> _Exercise aim_: Filter the data below, keeping only lines that contain "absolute".

> _Data records_:
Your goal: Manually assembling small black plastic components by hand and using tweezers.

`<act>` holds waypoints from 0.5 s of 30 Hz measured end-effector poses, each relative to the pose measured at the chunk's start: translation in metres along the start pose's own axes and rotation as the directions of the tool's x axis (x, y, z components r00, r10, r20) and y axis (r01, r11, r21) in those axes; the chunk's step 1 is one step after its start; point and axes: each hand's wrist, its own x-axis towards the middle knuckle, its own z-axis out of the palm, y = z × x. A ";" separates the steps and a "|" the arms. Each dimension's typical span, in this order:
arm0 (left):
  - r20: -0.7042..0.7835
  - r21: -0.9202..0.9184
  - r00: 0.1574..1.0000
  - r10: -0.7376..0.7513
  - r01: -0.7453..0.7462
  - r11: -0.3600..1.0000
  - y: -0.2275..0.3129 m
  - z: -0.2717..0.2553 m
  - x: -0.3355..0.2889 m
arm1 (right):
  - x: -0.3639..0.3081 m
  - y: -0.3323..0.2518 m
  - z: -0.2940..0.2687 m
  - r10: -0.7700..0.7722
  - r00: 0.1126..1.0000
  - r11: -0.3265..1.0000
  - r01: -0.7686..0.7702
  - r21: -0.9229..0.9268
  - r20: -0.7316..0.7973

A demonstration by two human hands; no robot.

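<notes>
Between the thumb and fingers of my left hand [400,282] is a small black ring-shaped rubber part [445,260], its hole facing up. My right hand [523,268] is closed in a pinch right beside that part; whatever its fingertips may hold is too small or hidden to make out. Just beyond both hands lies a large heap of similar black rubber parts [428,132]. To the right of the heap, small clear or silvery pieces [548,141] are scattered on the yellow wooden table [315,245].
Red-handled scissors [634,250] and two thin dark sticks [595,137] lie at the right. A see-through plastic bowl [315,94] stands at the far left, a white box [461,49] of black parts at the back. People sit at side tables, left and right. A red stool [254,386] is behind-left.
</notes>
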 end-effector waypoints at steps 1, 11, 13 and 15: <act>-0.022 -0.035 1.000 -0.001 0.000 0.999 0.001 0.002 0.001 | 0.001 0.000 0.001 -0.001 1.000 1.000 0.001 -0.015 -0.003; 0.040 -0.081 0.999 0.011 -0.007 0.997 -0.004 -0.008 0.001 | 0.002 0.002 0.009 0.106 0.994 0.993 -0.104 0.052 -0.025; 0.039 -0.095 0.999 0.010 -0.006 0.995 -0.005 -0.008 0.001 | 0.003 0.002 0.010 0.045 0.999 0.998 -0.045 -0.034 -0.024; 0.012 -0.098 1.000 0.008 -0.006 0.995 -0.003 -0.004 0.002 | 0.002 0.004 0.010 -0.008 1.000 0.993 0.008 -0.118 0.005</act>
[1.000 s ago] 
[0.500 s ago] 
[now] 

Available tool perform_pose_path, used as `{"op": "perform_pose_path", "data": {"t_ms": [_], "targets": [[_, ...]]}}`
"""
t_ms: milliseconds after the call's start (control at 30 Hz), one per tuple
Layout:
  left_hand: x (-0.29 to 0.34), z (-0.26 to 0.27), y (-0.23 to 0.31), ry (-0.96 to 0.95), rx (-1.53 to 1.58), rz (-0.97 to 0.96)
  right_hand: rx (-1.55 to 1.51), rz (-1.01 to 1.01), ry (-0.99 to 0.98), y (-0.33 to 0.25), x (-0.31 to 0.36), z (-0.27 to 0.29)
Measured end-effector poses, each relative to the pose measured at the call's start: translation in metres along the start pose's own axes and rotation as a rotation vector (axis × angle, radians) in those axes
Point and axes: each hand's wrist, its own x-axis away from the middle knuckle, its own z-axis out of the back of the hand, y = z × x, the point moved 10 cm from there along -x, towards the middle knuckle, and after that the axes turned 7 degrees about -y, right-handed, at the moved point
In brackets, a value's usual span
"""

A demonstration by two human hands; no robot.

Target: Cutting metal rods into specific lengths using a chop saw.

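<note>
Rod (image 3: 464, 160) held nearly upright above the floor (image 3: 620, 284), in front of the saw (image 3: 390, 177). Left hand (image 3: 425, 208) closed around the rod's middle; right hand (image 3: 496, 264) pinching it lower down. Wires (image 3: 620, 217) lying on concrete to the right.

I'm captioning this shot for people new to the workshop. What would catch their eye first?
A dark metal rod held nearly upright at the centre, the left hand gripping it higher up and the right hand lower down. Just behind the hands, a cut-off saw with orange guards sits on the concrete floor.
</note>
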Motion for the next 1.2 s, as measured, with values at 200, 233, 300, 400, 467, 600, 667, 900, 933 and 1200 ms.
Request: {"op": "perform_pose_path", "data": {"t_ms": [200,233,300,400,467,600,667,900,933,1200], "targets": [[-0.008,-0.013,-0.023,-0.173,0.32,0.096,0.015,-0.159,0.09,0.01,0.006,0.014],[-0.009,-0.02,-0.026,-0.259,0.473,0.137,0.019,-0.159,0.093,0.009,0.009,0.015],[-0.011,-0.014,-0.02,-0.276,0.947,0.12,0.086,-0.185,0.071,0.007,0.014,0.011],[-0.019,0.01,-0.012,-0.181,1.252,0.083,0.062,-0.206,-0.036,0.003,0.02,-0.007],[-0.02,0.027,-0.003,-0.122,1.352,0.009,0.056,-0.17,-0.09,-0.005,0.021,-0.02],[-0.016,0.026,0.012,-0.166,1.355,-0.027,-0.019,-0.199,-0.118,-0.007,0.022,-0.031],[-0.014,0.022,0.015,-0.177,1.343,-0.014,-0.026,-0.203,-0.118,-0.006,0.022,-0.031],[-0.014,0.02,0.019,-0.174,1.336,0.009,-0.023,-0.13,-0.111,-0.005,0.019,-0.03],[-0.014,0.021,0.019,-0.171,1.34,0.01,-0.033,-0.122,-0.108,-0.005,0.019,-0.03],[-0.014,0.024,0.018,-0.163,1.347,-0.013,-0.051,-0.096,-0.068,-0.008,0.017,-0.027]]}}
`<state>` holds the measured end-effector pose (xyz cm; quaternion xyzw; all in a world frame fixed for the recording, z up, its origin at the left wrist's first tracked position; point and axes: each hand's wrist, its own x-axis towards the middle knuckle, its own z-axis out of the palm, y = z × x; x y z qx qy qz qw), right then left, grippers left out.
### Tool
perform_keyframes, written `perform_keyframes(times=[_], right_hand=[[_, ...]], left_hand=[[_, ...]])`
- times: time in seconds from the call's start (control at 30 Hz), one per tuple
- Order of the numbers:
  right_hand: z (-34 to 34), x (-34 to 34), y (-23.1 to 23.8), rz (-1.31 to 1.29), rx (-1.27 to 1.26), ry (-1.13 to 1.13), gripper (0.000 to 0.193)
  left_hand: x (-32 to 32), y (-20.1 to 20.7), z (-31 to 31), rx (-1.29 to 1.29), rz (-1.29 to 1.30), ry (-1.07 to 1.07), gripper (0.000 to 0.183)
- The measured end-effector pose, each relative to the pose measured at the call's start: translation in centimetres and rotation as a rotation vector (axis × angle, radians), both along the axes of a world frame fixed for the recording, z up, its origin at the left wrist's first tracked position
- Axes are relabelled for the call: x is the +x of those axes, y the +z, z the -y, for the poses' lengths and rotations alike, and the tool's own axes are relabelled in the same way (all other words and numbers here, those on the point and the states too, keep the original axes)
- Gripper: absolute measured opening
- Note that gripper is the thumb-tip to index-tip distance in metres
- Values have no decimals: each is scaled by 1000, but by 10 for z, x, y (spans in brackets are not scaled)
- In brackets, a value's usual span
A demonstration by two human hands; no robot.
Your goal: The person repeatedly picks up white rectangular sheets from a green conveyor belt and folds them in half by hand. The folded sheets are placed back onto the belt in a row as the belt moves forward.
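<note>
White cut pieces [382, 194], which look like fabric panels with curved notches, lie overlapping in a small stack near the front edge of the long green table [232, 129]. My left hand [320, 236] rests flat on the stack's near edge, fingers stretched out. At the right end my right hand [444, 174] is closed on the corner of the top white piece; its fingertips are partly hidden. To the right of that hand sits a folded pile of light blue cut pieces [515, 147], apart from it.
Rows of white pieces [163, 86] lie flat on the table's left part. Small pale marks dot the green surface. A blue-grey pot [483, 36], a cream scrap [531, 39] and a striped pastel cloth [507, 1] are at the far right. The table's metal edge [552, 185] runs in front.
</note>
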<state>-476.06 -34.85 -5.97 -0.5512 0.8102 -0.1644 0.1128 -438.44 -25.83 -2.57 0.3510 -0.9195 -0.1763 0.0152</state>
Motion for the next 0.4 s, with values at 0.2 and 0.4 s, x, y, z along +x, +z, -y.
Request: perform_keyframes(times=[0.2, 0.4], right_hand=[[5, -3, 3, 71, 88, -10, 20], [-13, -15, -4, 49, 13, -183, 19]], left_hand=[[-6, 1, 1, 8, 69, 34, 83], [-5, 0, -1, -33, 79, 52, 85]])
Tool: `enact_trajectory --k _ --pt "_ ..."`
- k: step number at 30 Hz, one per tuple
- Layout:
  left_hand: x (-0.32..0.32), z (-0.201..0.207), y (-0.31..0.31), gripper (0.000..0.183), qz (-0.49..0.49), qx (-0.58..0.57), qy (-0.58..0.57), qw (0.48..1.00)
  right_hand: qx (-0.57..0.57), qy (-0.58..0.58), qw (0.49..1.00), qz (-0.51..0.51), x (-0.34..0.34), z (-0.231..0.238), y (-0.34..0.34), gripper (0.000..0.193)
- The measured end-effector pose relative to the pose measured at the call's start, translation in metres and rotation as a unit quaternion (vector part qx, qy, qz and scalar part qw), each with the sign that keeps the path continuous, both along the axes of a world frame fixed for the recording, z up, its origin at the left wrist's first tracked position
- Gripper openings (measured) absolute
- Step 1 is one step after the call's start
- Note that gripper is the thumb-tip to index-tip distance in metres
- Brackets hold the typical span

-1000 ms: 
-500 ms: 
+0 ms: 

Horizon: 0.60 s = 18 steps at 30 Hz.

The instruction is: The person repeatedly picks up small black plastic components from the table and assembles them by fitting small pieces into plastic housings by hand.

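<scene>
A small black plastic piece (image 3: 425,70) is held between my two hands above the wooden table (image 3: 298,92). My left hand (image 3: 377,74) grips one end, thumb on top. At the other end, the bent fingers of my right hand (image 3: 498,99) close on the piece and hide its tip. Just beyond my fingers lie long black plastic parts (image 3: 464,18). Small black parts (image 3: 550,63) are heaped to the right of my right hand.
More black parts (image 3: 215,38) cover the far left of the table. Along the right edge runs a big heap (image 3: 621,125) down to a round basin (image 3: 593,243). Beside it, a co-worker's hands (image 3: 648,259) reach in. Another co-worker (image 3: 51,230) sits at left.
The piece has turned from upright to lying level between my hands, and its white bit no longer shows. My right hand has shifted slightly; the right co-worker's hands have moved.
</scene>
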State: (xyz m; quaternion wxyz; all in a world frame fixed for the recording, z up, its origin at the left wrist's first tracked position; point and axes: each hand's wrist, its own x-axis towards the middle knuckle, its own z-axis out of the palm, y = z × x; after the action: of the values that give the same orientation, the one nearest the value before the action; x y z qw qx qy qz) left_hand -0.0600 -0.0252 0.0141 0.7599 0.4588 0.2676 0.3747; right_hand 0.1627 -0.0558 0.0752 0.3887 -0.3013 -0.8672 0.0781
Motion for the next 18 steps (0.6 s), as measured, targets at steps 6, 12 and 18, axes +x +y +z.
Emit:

> _Output for this exercise_:
- Gripper: absolute measured opening
- Gripper openings (measured) absolute

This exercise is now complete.